I decided not to recreate this type of glitch in my PS1 renderer for a couple of reasons:

I don’t want to burden the users of my rendering library to have to worry about ordering tables, so my renderer actually does use a depth buffer internally (as you can see above).
I decided these glitches were not crucial to recreating the PS1 look exactly, and the other consequences (below) of a lack of depth buffer were more important to capture.

I believe it is still very possible to recreate these types of glitches with a modern GPU, either by not using a depth buffer and implementing ordering tables, or an idea I’ve been playing with is overwriting values in the depth buffer with solid depths for each primitive, therefore forcing the rasterizer to effectively sort per primitive. At the time of writing, I’ve not tried this, but I’ll update the article if I do.

As mentioned before, there are some other consequences of the lack of depth buffer which contribute more heavily to the famous look of PS1 games, one of which is warped texturing.

Warped textures

When you google around about PS1 rendering you’ll inevitably come across information about texture warping, probably one of the more well-known aspects of the PS1 look, textures often looked very warped at high angles relative to the camera. Let me demonstrate:

To figure out why this happens, let’s look first at how you naively might map a 2D texture to a 3D surface. As you might be aware this is usually done by assigning a 2D coordinate to each vertex. As you rasterize the pixel to the screen you could linearly interpolate the 2D coordinates across the triangle, and then look up the colour of the texture at that interpolated coordinate and place it on the screen.

The basic linear interpolation is defined like this,

\[u_{\alpha} = (1-\alpha)u_{0}+\alpha u_{1},\]

\(\alpha \) here is some 0-1 value on the screenspace surface of the triangle. So there are two alpha values (you'd use the other one for the \(v\) coordinate), and they allow you to define a point on the surface of the triangle. Since they smoothly blend across the triangle, you can use them in the above equation to blend the UV coordinates from each vertex. The result will be a UV coordinate that you can use to lookup in the texture.
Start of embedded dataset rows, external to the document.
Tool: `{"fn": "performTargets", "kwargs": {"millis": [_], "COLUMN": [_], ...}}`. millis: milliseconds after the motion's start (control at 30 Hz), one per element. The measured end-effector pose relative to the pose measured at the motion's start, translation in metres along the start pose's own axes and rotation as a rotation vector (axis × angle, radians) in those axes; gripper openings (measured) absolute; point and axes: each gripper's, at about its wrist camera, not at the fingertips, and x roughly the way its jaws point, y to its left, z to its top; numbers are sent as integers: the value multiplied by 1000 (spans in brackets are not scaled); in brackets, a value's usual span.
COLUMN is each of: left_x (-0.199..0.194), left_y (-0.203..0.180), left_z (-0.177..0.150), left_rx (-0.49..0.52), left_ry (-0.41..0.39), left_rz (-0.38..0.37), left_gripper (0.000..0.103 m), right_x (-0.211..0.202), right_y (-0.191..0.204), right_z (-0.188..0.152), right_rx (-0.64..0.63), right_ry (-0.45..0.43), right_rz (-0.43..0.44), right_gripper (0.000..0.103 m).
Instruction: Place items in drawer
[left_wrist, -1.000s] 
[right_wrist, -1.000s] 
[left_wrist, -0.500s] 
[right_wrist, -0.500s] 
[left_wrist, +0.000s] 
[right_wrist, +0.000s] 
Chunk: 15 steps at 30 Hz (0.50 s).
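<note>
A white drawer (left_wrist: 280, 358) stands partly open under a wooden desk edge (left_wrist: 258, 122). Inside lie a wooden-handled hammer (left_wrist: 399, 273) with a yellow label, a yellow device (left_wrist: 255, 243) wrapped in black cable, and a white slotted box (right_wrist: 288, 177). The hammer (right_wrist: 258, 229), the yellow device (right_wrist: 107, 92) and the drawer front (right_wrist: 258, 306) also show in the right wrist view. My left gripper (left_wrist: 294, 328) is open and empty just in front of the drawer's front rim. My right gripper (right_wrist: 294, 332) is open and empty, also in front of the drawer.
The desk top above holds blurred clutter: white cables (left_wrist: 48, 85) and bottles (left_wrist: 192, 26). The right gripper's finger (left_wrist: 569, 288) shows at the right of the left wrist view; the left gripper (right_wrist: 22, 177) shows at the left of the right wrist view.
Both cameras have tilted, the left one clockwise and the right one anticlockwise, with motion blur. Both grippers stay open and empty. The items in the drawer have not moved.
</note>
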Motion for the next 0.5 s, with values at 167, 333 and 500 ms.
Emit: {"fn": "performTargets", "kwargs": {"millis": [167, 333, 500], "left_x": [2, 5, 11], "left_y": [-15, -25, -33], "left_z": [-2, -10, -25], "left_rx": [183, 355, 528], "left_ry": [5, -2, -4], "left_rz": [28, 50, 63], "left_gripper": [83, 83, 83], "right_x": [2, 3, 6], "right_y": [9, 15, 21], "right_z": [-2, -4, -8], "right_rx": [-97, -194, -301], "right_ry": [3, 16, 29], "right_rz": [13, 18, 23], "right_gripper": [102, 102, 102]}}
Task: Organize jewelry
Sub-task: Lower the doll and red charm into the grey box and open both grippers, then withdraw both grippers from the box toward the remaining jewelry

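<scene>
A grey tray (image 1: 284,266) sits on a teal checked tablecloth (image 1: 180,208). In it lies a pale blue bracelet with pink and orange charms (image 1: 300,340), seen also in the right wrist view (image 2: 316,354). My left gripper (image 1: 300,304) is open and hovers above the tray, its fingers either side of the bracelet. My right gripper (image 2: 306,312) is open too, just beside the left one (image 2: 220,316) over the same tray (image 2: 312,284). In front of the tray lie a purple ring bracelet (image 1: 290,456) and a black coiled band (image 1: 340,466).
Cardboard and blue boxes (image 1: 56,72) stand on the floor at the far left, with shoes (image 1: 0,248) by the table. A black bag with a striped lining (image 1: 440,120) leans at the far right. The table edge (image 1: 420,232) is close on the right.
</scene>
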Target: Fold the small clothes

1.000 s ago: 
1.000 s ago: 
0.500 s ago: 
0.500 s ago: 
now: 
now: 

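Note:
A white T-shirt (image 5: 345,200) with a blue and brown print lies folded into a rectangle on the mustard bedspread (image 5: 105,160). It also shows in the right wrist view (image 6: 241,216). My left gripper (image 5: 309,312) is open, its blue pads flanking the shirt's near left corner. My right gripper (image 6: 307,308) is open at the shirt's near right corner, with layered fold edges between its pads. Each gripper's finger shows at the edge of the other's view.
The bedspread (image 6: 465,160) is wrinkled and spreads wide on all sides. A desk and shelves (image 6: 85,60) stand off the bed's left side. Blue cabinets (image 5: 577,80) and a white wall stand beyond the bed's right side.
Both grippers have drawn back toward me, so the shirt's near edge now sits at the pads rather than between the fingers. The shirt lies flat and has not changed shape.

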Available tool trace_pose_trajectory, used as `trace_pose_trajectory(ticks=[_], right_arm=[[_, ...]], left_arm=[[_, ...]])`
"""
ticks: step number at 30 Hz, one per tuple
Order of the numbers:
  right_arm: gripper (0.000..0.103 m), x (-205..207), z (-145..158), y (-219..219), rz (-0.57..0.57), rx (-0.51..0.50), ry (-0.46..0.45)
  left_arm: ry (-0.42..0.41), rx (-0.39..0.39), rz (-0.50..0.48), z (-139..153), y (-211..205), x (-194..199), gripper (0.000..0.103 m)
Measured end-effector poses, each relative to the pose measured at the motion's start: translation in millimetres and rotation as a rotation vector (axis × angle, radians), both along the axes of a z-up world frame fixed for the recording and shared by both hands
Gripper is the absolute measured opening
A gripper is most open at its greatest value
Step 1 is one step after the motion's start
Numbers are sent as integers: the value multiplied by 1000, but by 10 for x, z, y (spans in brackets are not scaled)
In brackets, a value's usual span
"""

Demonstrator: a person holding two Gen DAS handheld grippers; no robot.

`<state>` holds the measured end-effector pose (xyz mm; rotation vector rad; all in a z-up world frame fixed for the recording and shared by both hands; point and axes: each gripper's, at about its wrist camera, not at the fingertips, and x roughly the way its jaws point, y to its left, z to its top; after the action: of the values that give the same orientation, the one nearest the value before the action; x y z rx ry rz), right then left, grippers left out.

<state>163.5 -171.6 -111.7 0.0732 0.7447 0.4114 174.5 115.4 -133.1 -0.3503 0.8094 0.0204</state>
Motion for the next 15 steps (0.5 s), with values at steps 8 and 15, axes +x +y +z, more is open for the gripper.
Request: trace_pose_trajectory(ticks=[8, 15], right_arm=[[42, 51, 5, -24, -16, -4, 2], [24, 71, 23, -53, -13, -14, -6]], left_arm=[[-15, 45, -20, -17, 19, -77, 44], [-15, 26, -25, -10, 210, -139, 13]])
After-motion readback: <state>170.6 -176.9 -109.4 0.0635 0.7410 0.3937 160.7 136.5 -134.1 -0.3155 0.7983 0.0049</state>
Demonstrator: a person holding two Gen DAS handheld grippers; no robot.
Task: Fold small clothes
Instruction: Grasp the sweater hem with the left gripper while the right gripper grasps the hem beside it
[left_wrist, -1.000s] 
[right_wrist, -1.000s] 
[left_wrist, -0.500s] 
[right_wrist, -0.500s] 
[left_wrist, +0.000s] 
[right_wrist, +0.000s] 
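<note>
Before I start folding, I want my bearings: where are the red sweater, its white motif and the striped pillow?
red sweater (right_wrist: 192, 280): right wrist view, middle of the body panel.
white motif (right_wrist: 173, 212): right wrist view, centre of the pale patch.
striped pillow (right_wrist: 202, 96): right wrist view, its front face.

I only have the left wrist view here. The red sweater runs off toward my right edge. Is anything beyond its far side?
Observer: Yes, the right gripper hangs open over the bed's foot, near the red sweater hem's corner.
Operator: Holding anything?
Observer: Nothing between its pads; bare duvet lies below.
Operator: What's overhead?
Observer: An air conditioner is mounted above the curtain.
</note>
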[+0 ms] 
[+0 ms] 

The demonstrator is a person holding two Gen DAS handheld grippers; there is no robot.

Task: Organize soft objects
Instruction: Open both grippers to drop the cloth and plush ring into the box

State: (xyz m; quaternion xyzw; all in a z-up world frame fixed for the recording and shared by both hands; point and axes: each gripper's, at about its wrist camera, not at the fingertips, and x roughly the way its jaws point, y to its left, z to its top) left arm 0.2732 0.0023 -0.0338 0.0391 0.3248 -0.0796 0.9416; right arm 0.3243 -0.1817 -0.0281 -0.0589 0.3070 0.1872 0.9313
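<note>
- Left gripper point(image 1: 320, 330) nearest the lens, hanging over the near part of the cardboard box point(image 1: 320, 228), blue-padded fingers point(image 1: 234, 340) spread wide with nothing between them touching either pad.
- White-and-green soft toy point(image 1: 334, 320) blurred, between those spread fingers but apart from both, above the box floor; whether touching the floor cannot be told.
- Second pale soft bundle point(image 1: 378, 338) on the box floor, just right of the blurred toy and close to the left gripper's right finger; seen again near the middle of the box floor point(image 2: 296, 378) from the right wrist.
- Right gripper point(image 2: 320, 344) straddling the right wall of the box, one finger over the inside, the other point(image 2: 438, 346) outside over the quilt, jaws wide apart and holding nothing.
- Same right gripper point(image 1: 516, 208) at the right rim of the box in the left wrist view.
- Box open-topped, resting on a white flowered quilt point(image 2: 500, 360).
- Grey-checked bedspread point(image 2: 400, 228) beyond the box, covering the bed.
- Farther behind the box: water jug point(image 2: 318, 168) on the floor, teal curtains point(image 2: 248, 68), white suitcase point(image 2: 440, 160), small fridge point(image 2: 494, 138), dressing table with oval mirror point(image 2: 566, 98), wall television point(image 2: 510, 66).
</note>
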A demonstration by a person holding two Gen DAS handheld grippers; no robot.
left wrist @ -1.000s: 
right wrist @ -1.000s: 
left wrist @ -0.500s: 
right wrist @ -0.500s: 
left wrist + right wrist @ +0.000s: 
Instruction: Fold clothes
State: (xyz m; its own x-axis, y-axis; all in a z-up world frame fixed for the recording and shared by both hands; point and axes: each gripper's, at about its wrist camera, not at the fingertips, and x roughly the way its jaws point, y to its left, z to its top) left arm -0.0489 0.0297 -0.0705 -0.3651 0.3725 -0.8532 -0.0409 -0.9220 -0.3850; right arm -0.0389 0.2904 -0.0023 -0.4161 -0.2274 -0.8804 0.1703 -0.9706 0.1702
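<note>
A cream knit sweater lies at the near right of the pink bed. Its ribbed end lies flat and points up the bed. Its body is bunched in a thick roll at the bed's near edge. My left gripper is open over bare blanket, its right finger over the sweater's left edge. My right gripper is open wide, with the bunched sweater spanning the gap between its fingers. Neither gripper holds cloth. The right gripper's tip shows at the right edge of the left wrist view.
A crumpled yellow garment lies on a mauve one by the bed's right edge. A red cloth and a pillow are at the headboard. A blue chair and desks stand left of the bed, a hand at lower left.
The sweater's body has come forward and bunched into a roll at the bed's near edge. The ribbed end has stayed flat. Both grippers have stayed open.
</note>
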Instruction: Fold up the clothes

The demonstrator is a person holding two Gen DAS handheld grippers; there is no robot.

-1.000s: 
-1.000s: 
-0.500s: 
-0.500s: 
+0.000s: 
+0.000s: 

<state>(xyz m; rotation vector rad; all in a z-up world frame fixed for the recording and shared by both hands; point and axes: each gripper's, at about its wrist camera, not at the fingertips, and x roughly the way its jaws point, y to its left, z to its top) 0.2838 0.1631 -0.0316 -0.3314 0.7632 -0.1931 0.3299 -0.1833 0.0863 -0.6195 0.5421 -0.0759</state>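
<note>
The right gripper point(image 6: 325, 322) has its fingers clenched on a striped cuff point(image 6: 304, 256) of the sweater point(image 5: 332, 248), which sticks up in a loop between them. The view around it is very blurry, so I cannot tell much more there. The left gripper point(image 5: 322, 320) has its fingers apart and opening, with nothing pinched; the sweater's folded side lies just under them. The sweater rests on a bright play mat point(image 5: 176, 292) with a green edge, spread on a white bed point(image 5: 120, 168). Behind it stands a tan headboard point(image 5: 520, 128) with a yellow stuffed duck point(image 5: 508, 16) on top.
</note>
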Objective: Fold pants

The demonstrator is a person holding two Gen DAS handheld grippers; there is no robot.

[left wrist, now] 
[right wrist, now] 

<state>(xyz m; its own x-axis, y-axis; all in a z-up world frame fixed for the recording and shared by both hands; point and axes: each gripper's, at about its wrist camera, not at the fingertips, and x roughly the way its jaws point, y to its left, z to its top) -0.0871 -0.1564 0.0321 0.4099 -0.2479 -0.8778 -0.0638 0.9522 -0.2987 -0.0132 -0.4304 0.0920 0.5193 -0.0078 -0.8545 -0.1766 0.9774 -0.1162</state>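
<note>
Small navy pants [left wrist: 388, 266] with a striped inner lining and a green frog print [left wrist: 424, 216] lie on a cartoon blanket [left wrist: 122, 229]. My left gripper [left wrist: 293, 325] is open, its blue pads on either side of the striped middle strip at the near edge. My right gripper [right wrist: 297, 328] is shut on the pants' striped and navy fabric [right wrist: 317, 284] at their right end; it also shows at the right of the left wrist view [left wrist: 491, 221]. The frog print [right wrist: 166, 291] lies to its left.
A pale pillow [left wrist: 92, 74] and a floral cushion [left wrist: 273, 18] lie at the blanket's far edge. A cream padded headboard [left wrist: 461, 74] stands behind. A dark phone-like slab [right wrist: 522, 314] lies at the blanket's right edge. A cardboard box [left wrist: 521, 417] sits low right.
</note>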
This is called “affine texture mapping”. This is what’s used on PS1, and you can see it working in the clip above. So why doesn’t it work? Well, it’s all because of perspective. Let’s take our quad above and look at it flat and at an angle,

Remember we’re doing everything in screen space. So to map the centre of the rotated quad, we would take the centre of the diagonal in screen space, and map it to the centre of the quad. However, you’ll see that taking the centre of the diagonal was the wrong approach.

I admit this is a little difficult to get your head around. But if you use your fingers on your screen right now, you can verify that in the rotated quad, the central blue line does in fact cut through the centre of the diagonal. This is precisely the issue. This primitive screen space approach gives a warped view of the texture when depth varies a lot.

So how does one fix this? Well, the way it is done in modern GPUs is to take advantage of the fact that you can do linear interpolations if you can convert the 2D coordinates into something linear in screen space. A way to do this is to divide them by the depth value of the coordinate.

It gives us the following new set of coordinates,

\[\frac{u_{n}}{z_{n}}, \frac{v_{n}}{z_{n}}, \frac{1}{z_{n}}\]

Since this is now linear in screen space, we do our interpolation like normal and then multiply by the depth value to get back to texture space. The resulting interpolation algorithm looks like this for the \(u\) coordinate,

\[u_{\alpha} = \frac{(1-\alpha)\frac{u_{0}} {z_{0}}+\alpha \frac{u_{1}} {z_{1}}} {(1-\alpha)\frac{1}{z_{0}}+\alpha \frac{1}{z_{1}}}\]

Doing this for our texture mapping is a little unintuitive at first, but hang in with me,

Perspective corrected texture mapping, blue ticks showing old linearly interpolated mapping

If we try this again on our quad, you can see how the vertical lines are mapped from the quad onto the texture map. It perfectly solves our problem, but how? Well if you think about points along the diagonal edge, distances between the points are larger on the screen the closer the edge is to the near plane of the camera. So naturally, the sections closer to the camera need more texture density to look correct, which ends up biasing our texture lookups to be larger on the side closest to the camera.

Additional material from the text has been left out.